In previous cases before this Court, the State proved that a juvenile was a gang member or otherwise connected to a gang by showing that he was wearing clothing or symbols associated with the gang or through the juvenile’s admission that he was a gang member. See In the Interest of D. M., 307 Ga. App. 751, 752 (1), 706 S.E.2d 683 (2011) (evidence was sufficient where the juvenile admitted to gang membership, the juvenile wore a black bandana that was associated with the gang, and the State tendered expert testimony that wearing a black bandana was a proclamation that the shooting at issue was a gang-related act); In the Interest of C. P., 296 Ga. App. 572, 575, 675 S.E.2d 287 (2009) (evidence was sufficient where the juvenile wore colors associated with the gang, carried paper depicting gang symbols and codes, and admitted to gang membership); see also Morris v. State, 340 Ga. App. 295, 299-300 (1), 797 S.E.2d 207 (2017) (evidence was sufficient to show that the defendant was associated with a criminal street gang when the State presented Facebook posts by the defendant in which he “displayed various distinguishing characteristics ․ (e.g., hand signs/symbols, language, tattoos)” associated with a specific criminal street gang); Taylor v. State, 331 Ga. App. 577, 578, 581-582 (2), 771 S.E.2d 224 (2015) (evidence was sufficient where the State showed that the defendant had “hung” out with gang members previously and that he armed himself with a handgun before going with those gang members to an area occupied by a rival gang in order to “invade” the rival gang’s territory). Here, the State presented no evidence that T. W. was wearing any colors or attire that were uniquely associated with the Folk Nation gang, that he had ever displayed signs or symbols affiliated with Folk Nation gang membership, or that he had previously spent time with members of Folk Nation.
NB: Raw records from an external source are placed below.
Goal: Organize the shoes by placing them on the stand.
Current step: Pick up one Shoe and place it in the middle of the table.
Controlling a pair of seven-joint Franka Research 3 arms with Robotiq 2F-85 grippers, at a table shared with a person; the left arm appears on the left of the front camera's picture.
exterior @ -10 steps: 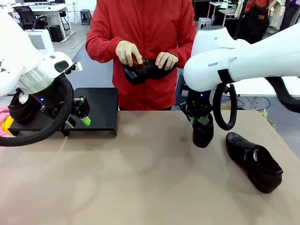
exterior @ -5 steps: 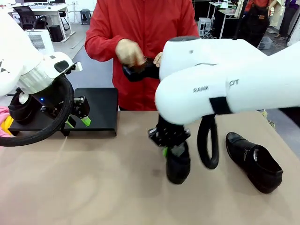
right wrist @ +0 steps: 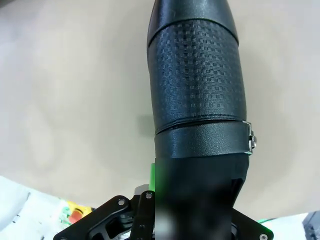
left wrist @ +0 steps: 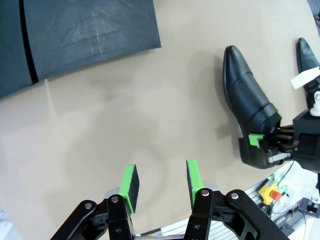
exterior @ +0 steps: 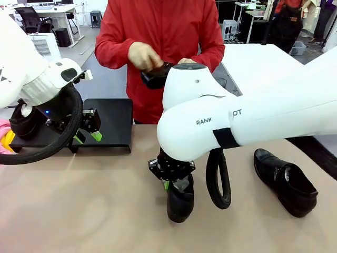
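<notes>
The left arm [exterior: 47,79] and right arm [exterior: 253,105] are glossy white with bulbous rounded joints; the right carries dark grey lettering, a black band and a thick black cable [exterior: 209,179]. The left claw [left wrist: 161,172] is black, with silver screws and green pads [left wrist: 127,185]. The person [exterior: 163,31] wears a red long-sleeved top.

Materials and surface finish across the workspace.
The hanging shoe [right wrist: 195,75] is black leather, glossy at the toe, with a duller square-embossed band across its middle. The lying shoe [exterior: 287,182] is smooth and shiny. The stand [exterior: 113,124] is matt black, the table [exterior: 95,211] smooth matt tan, and the arm shells [exterior: 253,116] glossy white plastic.
</notes>
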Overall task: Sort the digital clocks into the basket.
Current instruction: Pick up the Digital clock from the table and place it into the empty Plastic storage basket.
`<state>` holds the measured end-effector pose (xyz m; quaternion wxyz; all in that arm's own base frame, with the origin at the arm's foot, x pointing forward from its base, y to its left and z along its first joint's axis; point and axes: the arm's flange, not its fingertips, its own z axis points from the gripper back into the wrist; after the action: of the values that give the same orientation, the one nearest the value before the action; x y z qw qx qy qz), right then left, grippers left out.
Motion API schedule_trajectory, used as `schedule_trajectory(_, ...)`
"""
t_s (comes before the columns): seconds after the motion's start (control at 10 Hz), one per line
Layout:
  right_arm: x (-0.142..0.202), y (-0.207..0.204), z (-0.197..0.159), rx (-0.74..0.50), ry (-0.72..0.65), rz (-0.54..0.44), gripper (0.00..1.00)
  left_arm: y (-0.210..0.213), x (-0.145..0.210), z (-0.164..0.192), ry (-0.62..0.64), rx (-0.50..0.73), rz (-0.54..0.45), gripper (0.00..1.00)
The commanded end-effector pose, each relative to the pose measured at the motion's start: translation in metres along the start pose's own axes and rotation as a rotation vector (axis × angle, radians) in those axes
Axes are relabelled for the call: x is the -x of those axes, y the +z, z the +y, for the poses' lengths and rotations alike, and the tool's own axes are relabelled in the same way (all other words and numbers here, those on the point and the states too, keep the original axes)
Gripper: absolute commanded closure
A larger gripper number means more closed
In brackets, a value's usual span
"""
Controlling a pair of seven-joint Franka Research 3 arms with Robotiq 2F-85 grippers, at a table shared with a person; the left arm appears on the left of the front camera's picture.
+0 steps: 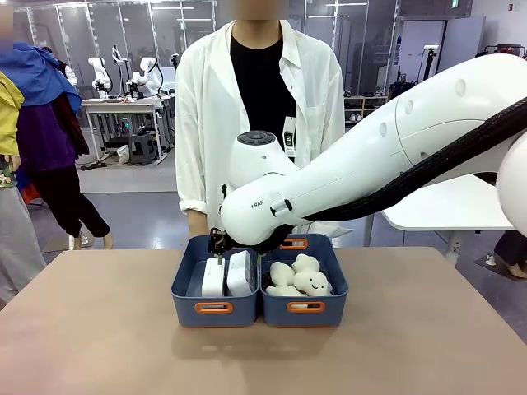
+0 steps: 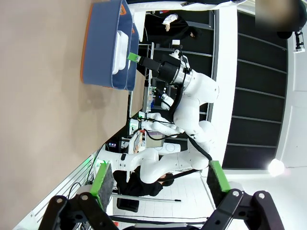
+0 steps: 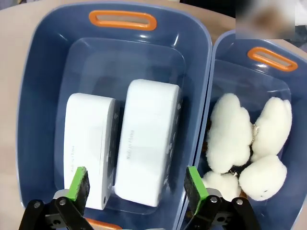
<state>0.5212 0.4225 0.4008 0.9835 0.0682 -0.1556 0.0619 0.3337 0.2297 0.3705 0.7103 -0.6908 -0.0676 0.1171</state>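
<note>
Right gripper (image 3: 136,184): jaws spread wide, nothing between the green pads (image 3: 79,183). It hangs just above the basket (image 3: 43,86), straddling the nearer end of the right-hand clock.

Left gripper (image 2: 160,179): jaws spread, empty, pointing out over the tabletop (image 2: 43,124) well away from the bins.

Step in hand, as I judge it: release of the second clock. Both clocks (image 3: 117,143) lie inside the basket, side by side and touching along their long sides, backs up with small print showing; display faces not visible from here. Sorting looks complete.

Next move, by my reading: lift the right gripper straight up, clear of the bin walls, so the open fingers do not catch the clock beneath, then draw the arm back toward its own side. No further pick seems needed.

Containers:
- Basket: left one of two joined blue-grey bins with orange handle slots; holds the two clocks only.
- Neighbouring bin (image 3: 292,158): white cloud-shaped plush toys (image 3: 249,139), piled together.

A person (image 1: 259,115) stands behind the bins at the far edge.
</note>
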Motion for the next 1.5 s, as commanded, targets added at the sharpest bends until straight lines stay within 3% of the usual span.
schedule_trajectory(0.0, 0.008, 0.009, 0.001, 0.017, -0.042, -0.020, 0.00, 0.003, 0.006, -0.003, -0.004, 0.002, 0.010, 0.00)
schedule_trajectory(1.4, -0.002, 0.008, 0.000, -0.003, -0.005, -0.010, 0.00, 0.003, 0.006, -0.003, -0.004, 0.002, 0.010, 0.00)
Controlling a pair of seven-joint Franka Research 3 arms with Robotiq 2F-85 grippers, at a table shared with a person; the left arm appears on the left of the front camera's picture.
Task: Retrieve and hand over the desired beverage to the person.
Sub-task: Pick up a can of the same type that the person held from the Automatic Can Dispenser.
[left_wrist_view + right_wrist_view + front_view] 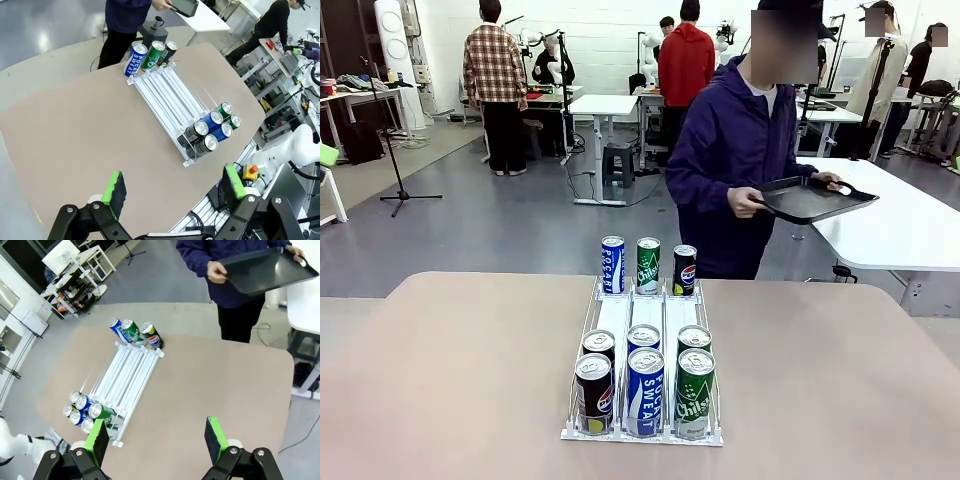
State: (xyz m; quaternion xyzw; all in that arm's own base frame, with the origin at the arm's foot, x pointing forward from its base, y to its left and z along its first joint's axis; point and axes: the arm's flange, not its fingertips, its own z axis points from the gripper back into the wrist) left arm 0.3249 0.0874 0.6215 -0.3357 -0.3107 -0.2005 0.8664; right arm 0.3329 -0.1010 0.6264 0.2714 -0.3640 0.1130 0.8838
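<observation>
Starting at your wrists, operator: left gripper has its jaws spread wide, nothing between the green pads, high over the table.
— Your right gripper reads alike: wide apart, holding nothing, above the table's near side.
Next out, a white wire rack with three lanes runs away from you along the middle of the table.
— At its near end you have six cans, two deep and upright. Left lane holds black Pepsi cans, middle lane blue Pocari Sweat cans, right lane green Chilsung cans.
At the rack's far end three more stand side by side: a blue can, a green can, a black can, left to right.
— Order there differs from your near lanes.
Past the table's far edge stands the person, in a purple hooded jacket, right of centre.
— The person holds a dark tray about level at waist height, one hand on its near corner and the other hand on the far rim.
Which drink is wanted, you cannot tell.
</observation>
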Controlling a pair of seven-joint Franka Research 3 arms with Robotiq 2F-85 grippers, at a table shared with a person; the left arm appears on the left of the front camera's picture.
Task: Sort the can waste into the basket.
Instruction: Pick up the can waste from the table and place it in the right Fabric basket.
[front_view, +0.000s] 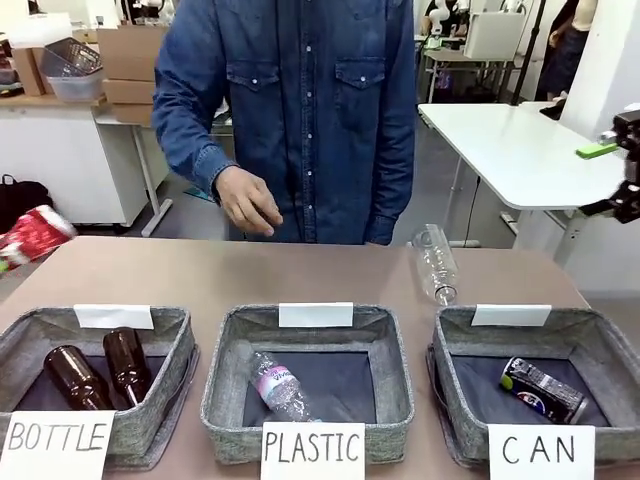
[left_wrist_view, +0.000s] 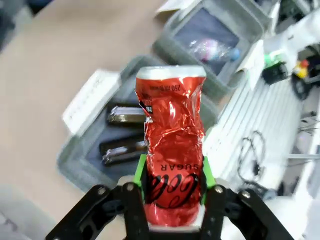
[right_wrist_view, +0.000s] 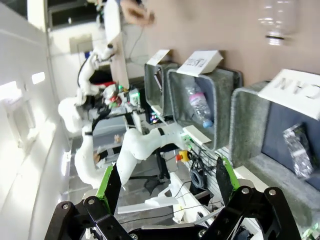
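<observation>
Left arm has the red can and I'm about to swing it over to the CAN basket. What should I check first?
1. Grip: left gripper shut on the red can's lower half. Ok.
2. Room in the CAN basket: one black can inside, bare lining beside it. Ok.
3. Right gripper: open, holding nothing. Ok.
4. Person's hand: above the table's far edge, behind the baskets. Cannot tell if it stays clear.
5. Clear bottle: on the table just behind the CAN basket, outside it. Ok.
</observation>
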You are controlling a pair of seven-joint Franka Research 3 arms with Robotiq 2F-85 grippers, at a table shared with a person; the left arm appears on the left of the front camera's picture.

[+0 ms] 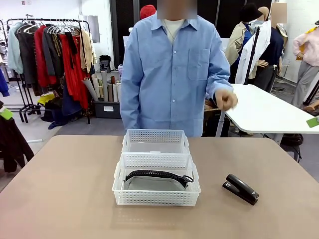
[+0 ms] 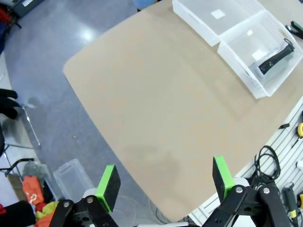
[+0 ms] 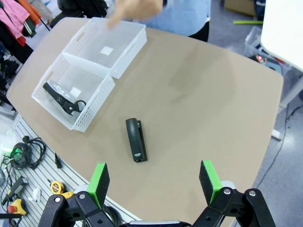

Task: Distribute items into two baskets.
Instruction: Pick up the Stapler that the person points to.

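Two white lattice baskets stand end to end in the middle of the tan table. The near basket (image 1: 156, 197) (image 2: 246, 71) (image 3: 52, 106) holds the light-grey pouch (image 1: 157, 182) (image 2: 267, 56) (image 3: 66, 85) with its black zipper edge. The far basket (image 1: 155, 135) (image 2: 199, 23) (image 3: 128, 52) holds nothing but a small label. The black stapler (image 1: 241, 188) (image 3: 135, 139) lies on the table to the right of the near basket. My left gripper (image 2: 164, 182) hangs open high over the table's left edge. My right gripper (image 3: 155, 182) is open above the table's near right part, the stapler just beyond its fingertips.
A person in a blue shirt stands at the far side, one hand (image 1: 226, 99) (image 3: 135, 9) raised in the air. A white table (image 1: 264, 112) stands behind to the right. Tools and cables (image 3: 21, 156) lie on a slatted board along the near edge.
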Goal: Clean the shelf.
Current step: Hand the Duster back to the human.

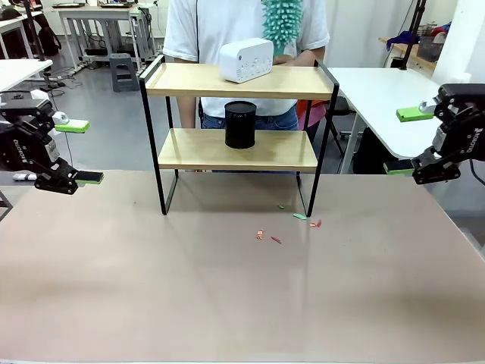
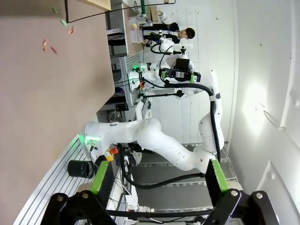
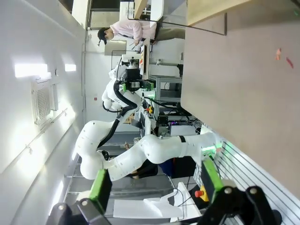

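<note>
The shelf (image 1: 197, 80) stands at the far middle of the table, with two wooden boards in a black frame. A white box (image 1: 246, 59) rests on its top board and a black cylinder (image 1: 240, 123) on the lower one. Small coloured scraps (image 1: 276, 239) lie on the table by its front right leg. Behind the shelf a person holds a teal duster (image 1: 283, 23). My left gripper (image 1: 81, 152) hovers open at the table's left edge, and my right gripper (image 1: 406, 141) hovers open at the right edge. Both are far from the shelf and hold nothing. The wrist views show the open left gripper (image 2: 159, 178) and right gripper (image 3: 154, 183).
The brown table (image 1: 227, 303) is bare in front of the shelf apart from the scraps (image 2: 49, 47). A white side table (image 1: 379, 98) stands at the back right. A shelf leg (image 2: 66, 11) and a shelf board (image 3: 211, 9) show at the wrist views' top edges.
</note>
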`<state>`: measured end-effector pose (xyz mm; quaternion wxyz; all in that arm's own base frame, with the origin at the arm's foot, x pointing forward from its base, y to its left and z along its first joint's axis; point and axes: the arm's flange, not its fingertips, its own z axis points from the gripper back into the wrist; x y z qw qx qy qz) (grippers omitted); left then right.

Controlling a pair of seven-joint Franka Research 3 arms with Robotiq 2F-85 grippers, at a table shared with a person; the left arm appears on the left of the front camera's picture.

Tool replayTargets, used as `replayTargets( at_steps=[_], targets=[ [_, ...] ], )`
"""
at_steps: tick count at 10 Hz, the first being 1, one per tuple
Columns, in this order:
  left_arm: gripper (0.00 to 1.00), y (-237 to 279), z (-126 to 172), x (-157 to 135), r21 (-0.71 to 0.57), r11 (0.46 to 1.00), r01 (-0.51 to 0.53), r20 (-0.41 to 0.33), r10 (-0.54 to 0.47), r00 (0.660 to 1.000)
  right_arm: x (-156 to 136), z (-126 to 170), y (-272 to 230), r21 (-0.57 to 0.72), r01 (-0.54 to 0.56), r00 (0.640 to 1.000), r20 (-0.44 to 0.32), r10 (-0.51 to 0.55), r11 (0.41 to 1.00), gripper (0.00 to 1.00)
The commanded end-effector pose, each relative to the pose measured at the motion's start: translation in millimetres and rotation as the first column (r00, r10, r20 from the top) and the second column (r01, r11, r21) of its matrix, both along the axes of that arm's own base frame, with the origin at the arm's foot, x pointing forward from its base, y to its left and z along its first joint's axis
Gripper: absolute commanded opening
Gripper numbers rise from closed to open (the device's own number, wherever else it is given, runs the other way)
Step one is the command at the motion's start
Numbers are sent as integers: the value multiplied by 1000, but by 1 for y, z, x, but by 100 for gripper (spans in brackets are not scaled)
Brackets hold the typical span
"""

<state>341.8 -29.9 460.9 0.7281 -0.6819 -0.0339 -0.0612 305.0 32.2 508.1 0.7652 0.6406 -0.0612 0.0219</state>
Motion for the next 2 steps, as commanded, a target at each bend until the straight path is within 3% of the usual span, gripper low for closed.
replayTargets(
  at_steps=[1,2],
  targets=[
    [100,-1,2,-4,-3,1000,11,4,-11,1000,-3,1,-4,-1,-7,1000,-4,7,1000,100],
    [100,-1,2,-4,-3,1000,11,4,-11,1000,-3,1,-4,-1,-7,1000,-4,7,1000,100]
  ],
)
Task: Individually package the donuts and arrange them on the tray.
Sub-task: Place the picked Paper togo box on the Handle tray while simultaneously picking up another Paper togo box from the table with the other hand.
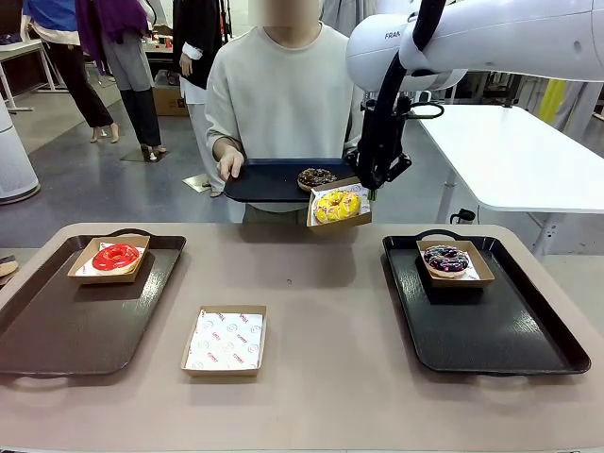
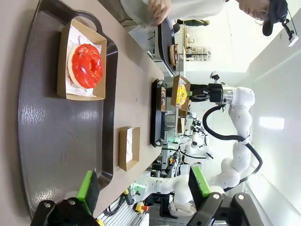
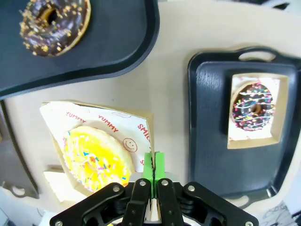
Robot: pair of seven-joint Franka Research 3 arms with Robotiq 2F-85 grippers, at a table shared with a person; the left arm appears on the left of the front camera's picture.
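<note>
My right gripper (image 1: 366, 185) (image 3: 154, 165) is shut on the rim of a cardboard box (image 1: 340, 219) with the yellow sprinkled donut (image 1: 337, 205) (image 3: 96, 161) in it, held in the air over the table's far edge. Just behind it the person holds a dark tray (image 1: 269, 181) carrying the chocolate donut (image 1: 315, 176) (image 3: 52, 19). The red donut (image 1: 115, 257) (image 2: 86, 65) sits boxed on the left tray (image 1: 66, 321). The purple-blue donut (image 1: 445, 259) (image 3: 253, 113) sits boxed on the right tray (image 1: 491, 326). My left gripper (image 2: 143, 186) hangs open above the left tray's near end.
An empty paper-lined box (image 1: 225, 340) (image 2: 129, 148) lies on the table between the two trays, toward the front. The person's hand (image 1: 229, 165) grips the held tray's left edge. A white table (image 1: 528, 160) stands at the back right.
</note>
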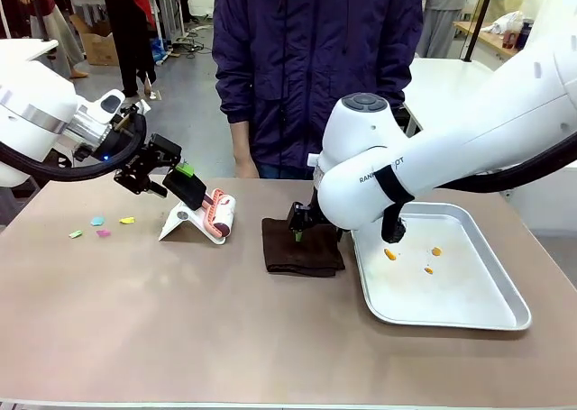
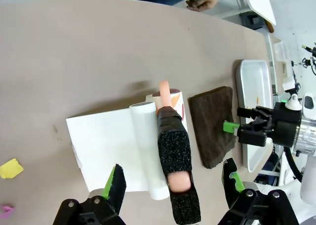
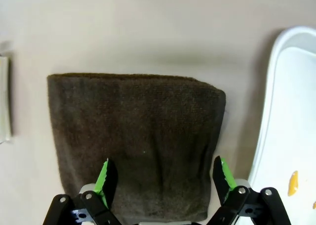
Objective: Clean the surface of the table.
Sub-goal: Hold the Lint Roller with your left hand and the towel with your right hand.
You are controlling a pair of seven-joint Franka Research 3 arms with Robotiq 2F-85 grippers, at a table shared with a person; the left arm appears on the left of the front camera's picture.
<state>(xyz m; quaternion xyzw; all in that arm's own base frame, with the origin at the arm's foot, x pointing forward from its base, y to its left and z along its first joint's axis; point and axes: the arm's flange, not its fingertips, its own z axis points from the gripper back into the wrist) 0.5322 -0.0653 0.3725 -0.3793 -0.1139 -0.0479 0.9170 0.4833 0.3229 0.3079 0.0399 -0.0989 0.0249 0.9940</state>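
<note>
Above the brown cloth (image 3: 133, 136) on the table (image 1: 180, 338), right jaws (spread).

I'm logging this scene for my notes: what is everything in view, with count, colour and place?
table: one, brownish-taupe, under everything
cloth: one, dark brown, mid-table beside the tray
tray: one, silver, robot's right side
crumbs: three, orange, in the tray
scraps: four, green, teal, pink, yellow, table's left part
roller: one, pink and black, on a white stand
person: one, dark jacket, far side
left pincer: open, either side of the roller's handle
right pincer: open, over the cloth
</note>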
The fact that Simmons and Bell (two of the individuals who were present just before T. W. was taken into custody) were members of criminal street gangs—albeit different gangs—may provide circumstantial evidence of T. W.’s gang membership. However, to warrant an adjudication of delinquency based solely upon circumstantial evidence, “the proved facts shall not only be consistent with the hypothesis of guilt, but shall exclude every other reasonable hypothesis save that of the guilt of the accused.” OCGA § 24-14-6. See In re E. A. D., 271 Ga. App. 531, 532, 610 S.E.2d 153 (2005). As we have held,

[i]n a case entirely dependent on circumstantial evidence, ․ the State’s evidence must both be consistent with the hypothesis of guilt and must exclude every other reasonable hypothesis. Even when the circumstantial evidence creates a strong suspicion of guilt, mere suspicion is insufficient to support a conviction.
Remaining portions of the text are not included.